I think this is a symptom of how students are taught basic algebra. Rather than being told explicit axioms like $a(x+y)= ax+ay$ and theorems like $(x+y)/a = x/a+y/a,$ students are bombarded with examples of how these axioms/theorems are used, without ever being explicitly told: hey, here's a new rule you're allowed to use from now on. So they just kind of wing it. They learn to guess.
So the solution, really, is to teach the material properly. Make it clear that $a(x+y)=ax+ay$ is a truth (perhaps derive it from a geometric argument). Then make it clear how to use such truths: for example, we can deduce that $3 \times (5+1) = (3 \times 5) + (3 \times 1)$. We can also deduce that $x(x^2+1) = xx^2 + x 1$. Then make it clear how to use those truths. For example, if we have an expression possessing $x(x^2+1)$ as a subexpression, we're allowed to replace this subexpression by $x x^2 + x 1.$ The new expression obtained in this way is guaranteed to equal the original, because we replaced a subexpression with an equal subexpression.
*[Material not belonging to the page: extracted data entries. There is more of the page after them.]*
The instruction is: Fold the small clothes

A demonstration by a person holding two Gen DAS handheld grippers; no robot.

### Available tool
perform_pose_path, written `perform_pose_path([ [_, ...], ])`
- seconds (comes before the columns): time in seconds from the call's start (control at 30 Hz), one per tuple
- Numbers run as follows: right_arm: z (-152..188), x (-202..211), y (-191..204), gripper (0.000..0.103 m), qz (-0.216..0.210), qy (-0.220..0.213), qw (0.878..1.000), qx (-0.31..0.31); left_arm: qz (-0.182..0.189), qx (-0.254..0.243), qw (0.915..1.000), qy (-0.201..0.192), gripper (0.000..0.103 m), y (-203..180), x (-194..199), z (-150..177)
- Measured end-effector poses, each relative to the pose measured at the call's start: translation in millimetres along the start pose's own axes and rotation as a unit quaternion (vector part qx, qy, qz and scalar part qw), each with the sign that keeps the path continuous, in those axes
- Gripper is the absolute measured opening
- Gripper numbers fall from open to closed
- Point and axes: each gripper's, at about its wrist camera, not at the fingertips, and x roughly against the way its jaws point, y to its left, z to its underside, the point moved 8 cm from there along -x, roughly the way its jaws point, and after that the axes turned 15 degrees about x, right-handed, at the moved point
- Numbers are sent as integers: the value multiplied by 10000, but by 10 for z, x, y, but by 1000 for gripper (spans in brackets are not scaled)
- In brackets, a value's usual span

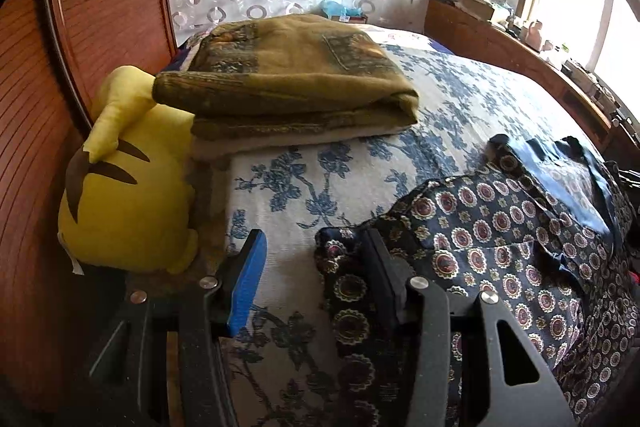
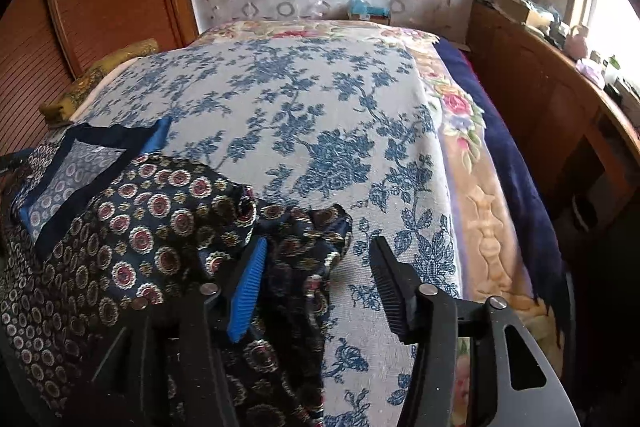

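Note:
A dark navy garment with red and cream medallions (image 1: 500,227) lies crumpled on the blue floral bedspread (image 1: 320,179). My left gripper (image 1: 316,255) is open, and the garment's left edge lies between its fingers and under the right one. In the right wrist view the same garment (image 2: 140,219) spreads at the left, with a plain blue lined panel (image 2: 76,163) at its far side. My right gripper (image 2: 320,263) is open, with a bunched corner of the garment between its fingers, nearer the blue left finger (image 2: 248,291).
A folded olive blanket (image 1: 288,79) sits on the bed beyond the left gripper. A yellow plush toy (image 1: 128,187) lies at the left against the wooden headboard (image 1: 92,7). A wooden side unit (image 2: 540,99) with clutter runs along the right under a window.

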Motion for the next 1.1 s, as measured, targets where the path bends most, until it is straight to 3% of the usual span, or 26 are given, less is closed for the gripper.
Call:
perform_pose_path([
  [0.43,13,-85,6,57,76,-21,9999,90,230,-157,9996,107,51,-168,24,74],
  [0.57,5,-84,27,57,19,-43,9999,154,482,-11,9987,153,23,-223,27,77],
  [0.6,3,-82,44,54,-15,-61,9998,178,500,-26,9986,150,22,-245,34,89],
  [0.67,-8,-64,97,34,-126,-118,9996,238,560,-46,9983,126,8,-273,59,110],
  [0.73,-15,-47,163,19,-235,-148,9991,326,647,-21,9979,71,6,-311,116,116],
  [0.77,-16,-38,200,9,-285,-162,9988,376,689,-15,9976,4,5,-336,167,109],
  [0.9,-69,112,328,6,-467,-429,9967,511,823,105,9944,-662,4,-439,568,-63],
  [1.1,-475,884,271,5,-321,-1458,9874,523,1265,20,9794,-1576,4,-785,1272,-479],
])
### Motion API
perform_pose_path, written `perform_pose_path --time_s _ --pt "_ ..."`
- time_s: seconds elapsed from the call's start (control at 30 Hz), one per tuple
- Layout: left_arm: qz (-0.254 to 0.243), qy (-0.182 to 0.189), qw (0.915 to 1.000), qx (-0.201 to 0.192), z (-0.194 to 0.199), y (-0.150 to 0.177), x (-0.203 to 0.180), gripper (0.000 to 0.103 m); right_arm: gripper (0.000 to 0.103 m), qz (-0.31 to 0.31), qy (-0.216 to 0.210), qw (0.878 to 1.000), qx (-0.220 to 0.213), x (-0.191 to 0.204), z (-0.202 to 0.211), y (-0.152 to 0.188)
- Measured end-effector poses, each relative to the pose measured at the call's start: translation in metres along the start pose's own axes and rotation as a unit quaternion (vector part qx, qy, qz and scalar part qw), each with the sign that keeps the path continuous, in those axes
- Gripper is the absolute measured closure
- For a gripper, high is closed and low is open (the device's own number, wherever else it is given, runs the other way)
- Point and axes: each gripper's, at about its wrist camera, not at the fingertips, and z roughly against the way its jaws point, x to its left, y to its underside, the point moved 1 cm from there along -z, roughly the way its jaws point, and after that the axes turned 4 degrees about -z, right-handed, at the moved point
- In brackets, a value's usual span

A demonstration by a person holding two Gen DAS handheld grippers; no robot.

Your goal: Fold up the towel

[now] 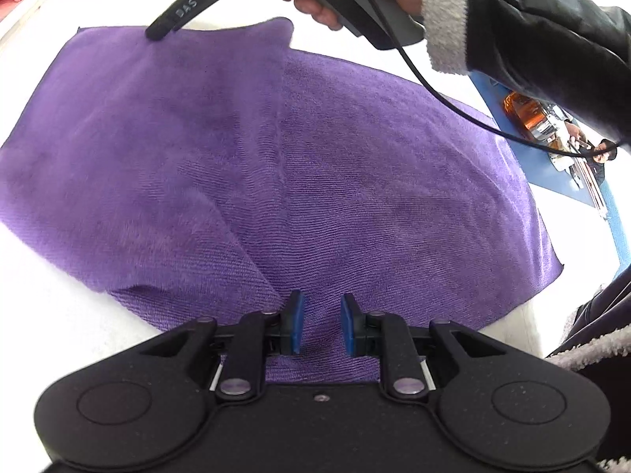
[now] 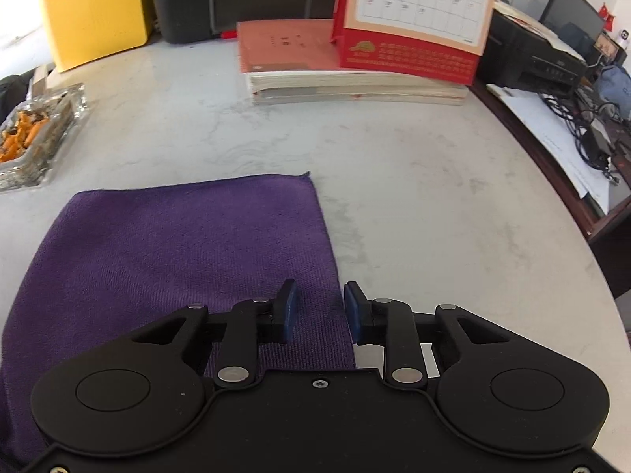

Perhaps have a cheat-sheet online, of all the truths students are allowed to use so far, which is updated with more truths as the class progresses.
I think that, if you teach in this way, students will learn to trust that if a rule (truth, whatever) hasn't been explicitly written down, then its either false, or "not yet allowedat the very least, not strictly necessary to solve the problems at hand." This should cure most instances of universal linearity.